ABOUT THIS EXERCISE: Give every line from the entries that contains "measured".

Collected data
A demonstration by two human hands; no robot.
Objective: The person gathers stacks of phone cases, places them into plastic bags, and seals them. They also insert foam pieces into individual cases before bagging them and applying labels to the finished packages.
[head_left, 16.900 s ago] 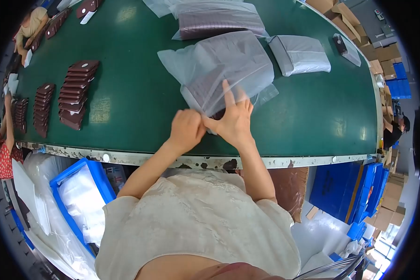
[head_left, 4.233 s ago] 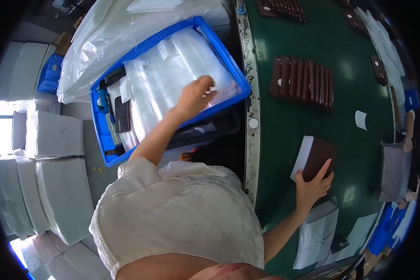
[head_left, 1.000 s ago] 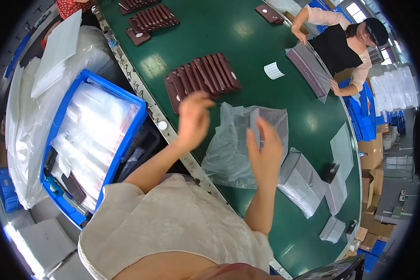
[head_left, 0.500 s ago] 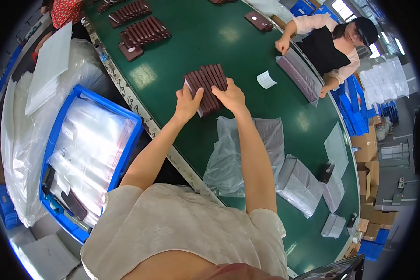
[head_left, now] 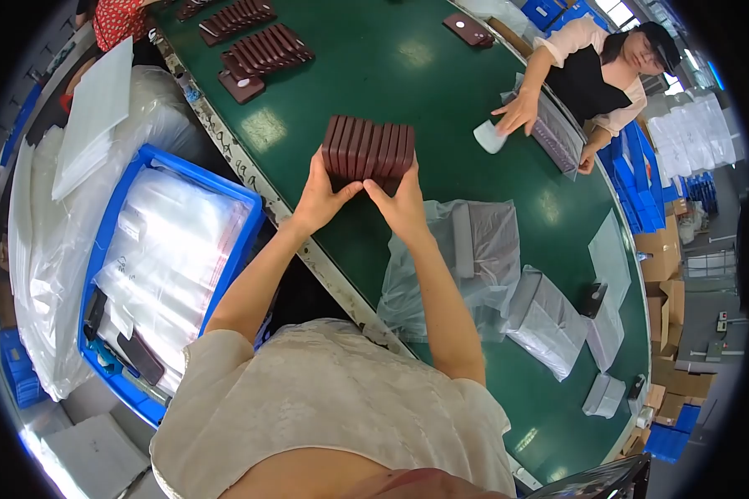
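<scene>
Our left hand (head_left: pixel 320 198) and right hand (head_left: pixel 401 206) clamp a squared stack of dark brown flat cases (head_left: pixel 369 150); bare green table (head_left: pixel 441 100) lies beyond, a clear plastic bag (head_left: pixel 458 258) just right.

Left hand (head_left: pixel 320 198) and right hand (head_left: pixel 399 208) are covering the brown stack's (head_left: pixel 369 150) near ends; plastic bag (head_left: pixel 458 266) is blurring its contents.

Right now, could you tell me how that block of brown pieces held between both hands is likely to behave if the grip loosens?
The stack of brown pieces is separate flat slabs pressed side by side, so it would probably fan apart or spill. Only the left hand and right hand squeezing its ends seem to keep it together. Each slab looks stiff, unlike the floppy clear bag beside them.
</scene>
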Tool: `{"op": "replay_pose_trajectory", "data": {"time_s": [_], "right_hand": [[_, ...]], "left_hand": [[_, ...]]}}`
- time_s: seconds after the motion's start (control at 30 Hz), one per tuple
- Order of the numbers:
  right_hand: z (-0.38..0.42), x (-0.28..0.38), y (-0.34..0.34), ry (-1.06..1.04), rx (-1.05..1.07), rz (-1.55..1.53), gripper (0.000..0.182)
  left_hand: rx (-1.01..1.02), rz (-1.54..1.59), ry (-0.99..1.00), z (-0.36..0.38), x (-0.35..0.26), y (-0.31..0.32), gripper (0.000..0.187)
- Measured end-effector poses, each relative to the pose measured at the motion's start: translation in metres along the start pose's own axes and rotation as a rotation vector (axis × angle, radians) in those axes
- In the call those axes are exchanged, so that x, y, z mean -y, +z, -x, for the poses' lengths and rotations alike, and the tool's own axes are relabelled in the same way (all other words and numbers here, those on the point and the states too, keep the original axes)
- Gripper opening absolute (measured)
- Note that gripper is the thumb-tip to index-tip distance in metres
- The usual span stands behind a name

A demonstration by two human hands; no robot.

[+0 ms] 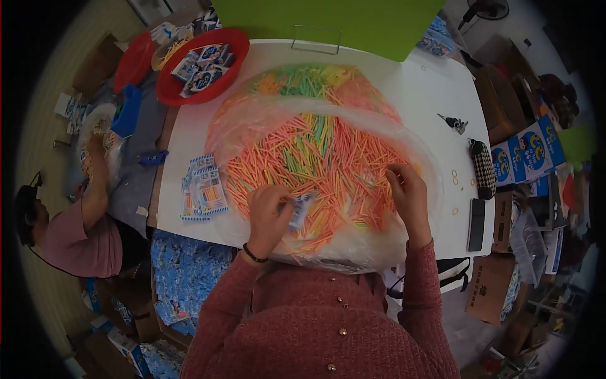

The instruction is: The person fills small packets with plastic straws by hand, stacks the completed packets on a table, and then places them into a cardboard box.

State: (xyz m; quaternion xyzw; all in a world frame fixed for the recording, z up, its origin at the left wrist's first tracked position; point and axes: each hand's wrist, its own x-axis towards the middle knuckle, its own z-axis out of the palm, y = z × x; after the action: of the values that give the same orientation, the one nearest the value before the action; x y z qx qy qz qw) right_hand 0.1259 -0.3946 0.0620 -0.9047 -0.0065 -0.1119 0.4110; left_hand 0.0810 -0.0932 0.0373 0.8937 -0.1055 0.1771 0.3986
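A clear plastic bag (385, 249) lies open on the table, full of thin sticks (328, 164) in pink, orange, yellow and green. My left hand (268, 215), over the bag's near left part, is closed with a small blue and white packet (302, 211) at its fingertips. Over the right side of the sticks, my right hand (407, 189) has its fingers curled together; anything between them is too small to make out. Several printed packets (205, 192) lie in a loose pile left of the bag.
A red basin (242, 57) holding packets stands at the back left, beside a green panel (328, 25). On the right are a phone (476, 225), a checkered pouch (483, 169), keys (453, 123) and rubber bands (455, 177). Another person (82, 237) works at the left.
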Motion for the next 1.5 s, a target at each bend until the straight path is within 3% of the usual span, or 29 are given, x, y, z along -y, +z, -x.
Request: {"op": "replay_pose_trajectory", "data": {"time_s": [0.07,0.13,0.27,0.33,0.43,0.67,0.73,0.77,0.83,0.97,1.13,1.27,1.33,1.37,1.43,1.47,1.5], "right_hand": [[-0.003,0.002,0.006,0.013,0.024,0.023,0.016],[-0.014,0.013,0.019,0.007,0.050,0.039,0.026],[-0.045,0.029,0.050,0.024,0.102,0.283,0.046],[-0.054,0.038,0.067,0.055,0.284,0.495,0.056],[-0.066,0.025,0.087,-0.020,0.335,0.366,0.054],[-0.064,0.010,0.058,0.187,0.458,0.180,0.035],[-0.049,0.005,0.050,0.218,0.491,-0.099,0.019],[-0.043,0.006,0.051,0.215,0.497,-0.095,0.019],[-0.029,0.012,0.055,0.157,0.290,-0.810,0.009],[-0.004,0.003,0.073,0.137,0.224,-0.778,0.022],[0.001,-0.003,0.078,0.050,0.251,-0.629,0.041],[0.005,-0.018,0.076,0.028,0.316,-0.551,0.039],[0.006,-0.018,0.075,0.020,0.235,-0.361,0.037],[0.007,-0.018,0.075,0.015,0.237,-0.360,0.037],[0.009,-0.005,0.067,0.167,0.153,-0.692,0.035],[0.010,-0.005,0.064,0.167,0.159,-0.691,0.035],[0.011,-0.007,0.059,-0.011,0.183,-0.433,0.032]], "left_hand": [[0.014,0.092,-0.112,-0.003,0.004,-0.001,0.018],[0.027,0.784,-0.404,-0.007,0.008,0.001,0.017],[0.025,1.097,-0.563,-0.014,-0.007,0.001,0.015],[0.088,1.383,-0.753,-0.014,-0.015,0.004,0.017],[0.164,1.532,-0.778,-0.010,-0.015,0.006,0.020],[0.236,1.582,-0.812,-0.007,-0.011,0.007,0.025],[0.219,1.568,-0.782,-0.005,-0.008,0.008,0.028],[0.211,1.572,-0.783,-0.005,-0.008,0.008,0.028],[0.266,1.575,-0.762,-0.009,-0.012,0.008,0.028],[0.304,1.614,-0.750,-0.010,-0.013,0.016,0.029],[0.311,1.656,-0.938,-0.008,-0.016,0.021,0.026],[0.272,1.410,-0.734,0.000,-0.010,0.024,0.025],[0.223,1.227,-0.636,0.000,-0.008,0.025,0.022],[0.217,1.229,-0.634,-0.001,-0.007,0.026,0.022],[0.178,1.272,-0.711,-0.003,-0.010,0.024,0.020],[0.172,1.273,-0.714,-0.004,-0.012,0.023,0.020],[0.191,1.305,-0.746,-0.004,-0.013,0.023,0.019]]}}
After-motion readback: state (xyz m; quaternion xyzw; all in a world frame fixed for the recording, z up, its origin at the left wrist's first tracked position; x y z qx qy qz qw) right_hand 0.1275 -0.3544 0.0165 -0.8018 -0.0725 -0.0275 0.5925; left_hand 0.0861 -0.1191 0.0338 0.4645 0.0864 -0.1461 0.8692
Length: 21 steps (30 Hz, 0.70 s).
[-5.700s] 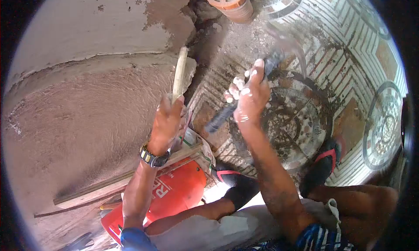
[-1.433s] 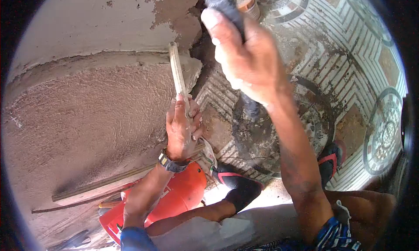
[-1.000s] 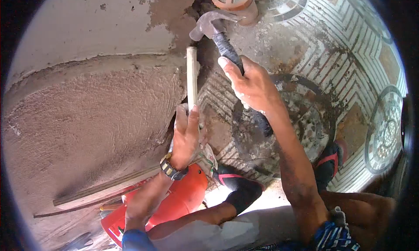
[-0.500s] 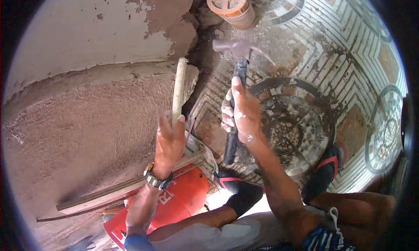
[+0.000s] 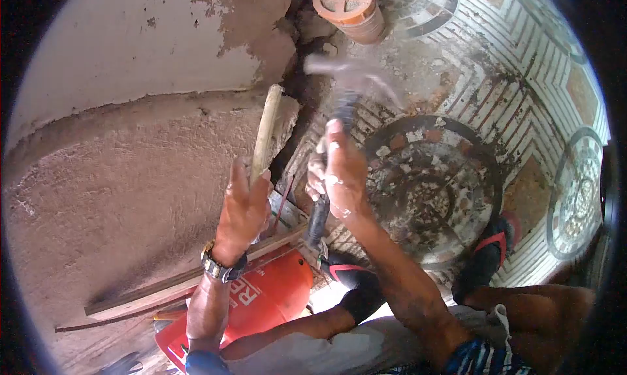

PROBLEM SOLUTION:
- Measured end-effector poses, each relative to the pose measured at the motion's start: translation in metres along the start pose's own axes and rotation as a rotation vector (axis × angle, radians) in those axes
- Gripper opening absolute (measured)

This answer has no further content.